▶ **Exercise requirements**: Print the listing below from its opening line through the line holding "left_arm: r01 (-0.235", both ends included.

▶ **Supplied records**:
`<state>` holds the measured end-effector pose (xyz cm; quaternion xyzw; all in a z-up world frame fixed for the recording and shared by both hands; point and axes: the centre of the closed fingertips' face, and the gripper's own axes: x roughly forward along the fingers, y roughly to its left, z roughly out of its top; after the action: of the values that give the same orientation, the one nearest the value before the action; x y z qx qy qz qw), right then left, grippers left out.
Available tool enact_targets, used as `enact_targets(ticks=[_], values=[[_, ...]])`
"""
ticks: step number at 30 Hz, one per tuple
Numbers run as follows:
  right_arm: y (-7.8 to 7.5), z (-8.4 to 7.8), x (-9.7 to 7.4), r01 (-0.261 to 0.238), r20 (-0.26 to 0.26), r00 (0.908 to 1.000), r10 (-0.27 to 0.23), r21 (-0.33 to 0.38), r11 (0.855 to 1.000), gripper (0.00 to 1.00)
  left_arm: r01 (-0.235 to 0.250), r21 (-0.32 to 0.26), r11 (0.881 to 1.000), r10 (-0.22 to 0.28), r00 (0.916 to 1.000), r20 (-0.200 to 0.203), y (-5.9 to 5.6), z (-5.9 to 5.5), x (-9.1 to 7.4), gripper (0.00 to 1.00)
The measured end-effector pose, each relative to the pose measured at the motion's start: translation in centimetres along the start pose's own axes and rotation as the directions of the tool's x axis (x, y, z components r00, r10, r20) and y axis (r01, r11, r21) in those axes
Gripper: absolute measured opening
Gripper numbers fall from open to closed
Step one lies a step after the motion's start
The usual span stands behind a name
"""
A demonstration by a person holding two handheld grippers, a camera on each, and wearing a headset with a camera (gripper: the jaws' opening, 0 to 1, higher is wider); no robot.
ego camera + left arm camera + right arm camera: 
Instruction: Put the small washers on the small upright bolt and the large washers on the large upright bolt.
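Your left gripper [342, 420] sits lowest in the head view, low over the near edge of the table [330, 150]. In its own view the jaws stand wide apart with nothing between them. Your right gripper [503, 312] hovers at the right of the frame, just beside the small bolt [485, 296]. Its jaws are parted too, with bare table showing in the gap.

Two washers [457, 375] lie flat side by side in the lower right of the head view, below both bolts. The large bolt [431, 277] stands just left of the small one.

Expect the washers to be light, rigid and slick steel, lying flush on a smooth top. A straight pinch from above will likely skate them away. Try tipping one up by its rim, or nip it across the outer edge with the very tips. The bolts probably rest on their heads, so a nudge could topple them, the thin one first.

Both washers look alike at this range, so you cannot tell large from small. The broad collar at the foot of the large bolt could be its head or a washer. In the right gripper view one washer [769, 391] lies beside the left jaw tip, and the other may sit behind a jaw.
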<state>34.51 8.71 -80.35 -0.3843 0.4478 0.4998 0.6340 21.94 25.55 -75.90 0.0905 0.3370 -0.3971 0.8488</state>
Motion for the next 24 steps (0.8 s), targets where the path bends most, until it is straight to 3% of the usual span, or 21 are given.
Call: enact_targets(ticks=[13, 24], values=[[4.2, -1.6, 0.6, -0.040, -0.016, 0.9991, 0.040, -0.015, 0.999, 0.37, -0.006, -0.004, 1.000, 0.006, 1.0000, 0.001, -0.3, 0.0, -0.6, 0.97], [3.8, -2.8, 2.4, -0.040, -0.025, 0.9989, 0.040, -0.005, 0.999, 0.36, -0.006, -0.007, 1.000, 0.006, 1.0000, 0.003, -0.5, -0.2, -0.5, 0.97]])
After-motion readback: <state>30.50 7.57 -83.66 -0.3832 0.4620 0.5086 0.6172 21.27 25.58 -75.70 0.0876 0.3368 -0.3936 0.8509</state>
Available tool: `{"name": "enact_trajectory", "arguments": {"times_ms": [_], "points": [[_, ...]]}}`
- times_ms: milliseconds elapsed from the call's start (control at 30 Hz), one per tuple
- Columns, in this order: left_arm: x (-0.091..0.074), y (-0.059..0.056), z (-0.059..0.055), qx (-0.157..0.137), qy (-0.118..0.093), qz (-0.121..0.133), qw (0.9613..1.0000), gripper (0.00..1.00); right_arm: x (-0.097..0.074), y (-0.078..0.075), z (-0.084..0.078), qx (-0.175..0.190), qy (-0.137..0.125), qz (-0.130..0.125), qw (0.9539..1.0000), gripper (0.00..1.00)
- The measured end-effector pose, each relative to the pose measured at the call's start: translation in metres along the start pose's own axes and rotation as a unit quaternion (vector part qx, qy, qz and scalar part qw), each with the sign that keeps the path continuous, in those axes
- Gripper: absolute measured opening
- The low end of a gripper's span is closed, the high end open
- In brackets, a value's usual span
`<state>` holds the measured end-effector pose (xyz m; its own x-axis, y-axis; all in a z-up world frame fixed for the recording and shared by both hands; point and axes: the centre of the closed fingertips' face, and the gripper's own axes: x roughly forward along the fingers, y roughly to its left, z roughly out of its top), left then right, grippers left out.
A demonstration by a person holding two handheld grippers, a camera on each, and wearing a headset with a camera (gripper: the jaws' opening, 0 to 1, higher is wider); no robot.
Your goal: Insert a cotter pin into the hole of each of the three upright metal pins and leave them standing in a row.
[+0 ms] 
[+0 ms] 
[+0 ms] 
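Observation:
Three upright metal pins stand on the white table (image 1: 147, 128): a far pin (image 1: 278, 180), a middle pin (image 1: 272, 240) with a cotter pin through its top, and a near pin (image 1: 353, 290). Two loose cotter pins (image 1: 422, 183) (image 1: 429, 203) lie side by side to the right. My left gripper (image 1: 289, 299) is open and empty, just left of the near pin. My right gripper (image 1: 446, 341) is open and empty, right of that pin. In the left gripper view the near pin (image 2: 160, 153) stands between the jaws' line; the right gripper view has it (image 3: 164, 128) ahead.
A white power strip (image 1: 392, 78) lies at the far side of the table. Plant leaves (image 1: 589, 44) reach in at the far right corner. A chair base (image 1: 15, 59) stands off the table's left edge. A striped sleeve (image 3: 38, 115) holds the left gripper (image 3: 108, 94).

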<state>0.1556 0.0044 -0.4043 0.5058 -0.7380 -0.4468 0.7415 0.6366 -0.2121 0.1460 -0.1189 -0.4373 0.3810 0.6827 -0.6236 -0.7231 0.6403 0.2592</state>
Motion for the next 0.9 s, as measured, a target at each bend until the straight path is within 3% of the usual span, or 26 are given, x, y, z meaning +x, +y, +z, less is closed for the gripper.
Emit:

▶ **Exercise response**:
`<state>` holds the measured end-effector pose (xyz cm; quaternion xyzw; all in a z-up world frame fixed for the recording and shared by both hands; point and axes: the centre of the closed fingertips' face, and the gripper's own axes: x roughly forward along the fingers, y roughly to its left, z roughly out of its top; after the action: of the values that give the same orientation, the one nearest the value before the action; x y z qx qy qz qw), right then left, grippers left out.
Available tool enact_targets, used as `enact_targets(ticks=[_], values=[[_, ...]])`
"""
ticks: step number at 30 Hz, one per tuple
Numbers run as follows:
  right_arm: y (-7.8 to 7.5), z (-8.4 to 7.8), x (-9.7 to 7.4), r01 (-0.261 to 0.238), r20 (-0.26 to 0.26), r00 (0.908 to 1.000), r10 (-0.27 to 0.23), r21 (-0.33 to 0.38), r11 (0.855 to 1.000), gripper (0.00 to 1.00)
  left_arm: r01 (-0.235 to 0.250), r21 (-0.32 to 0.26), r11 (0.881 to 1.000), r10 (-0.22 to 0.28), r00 (0.916 to 1.000), r20 (-0.200 to 0.203), y (-5.9 to 5.6), z (-5.9 to 5.5), x (-9.1 to 7.4), gripper (0.00 to 1.00)

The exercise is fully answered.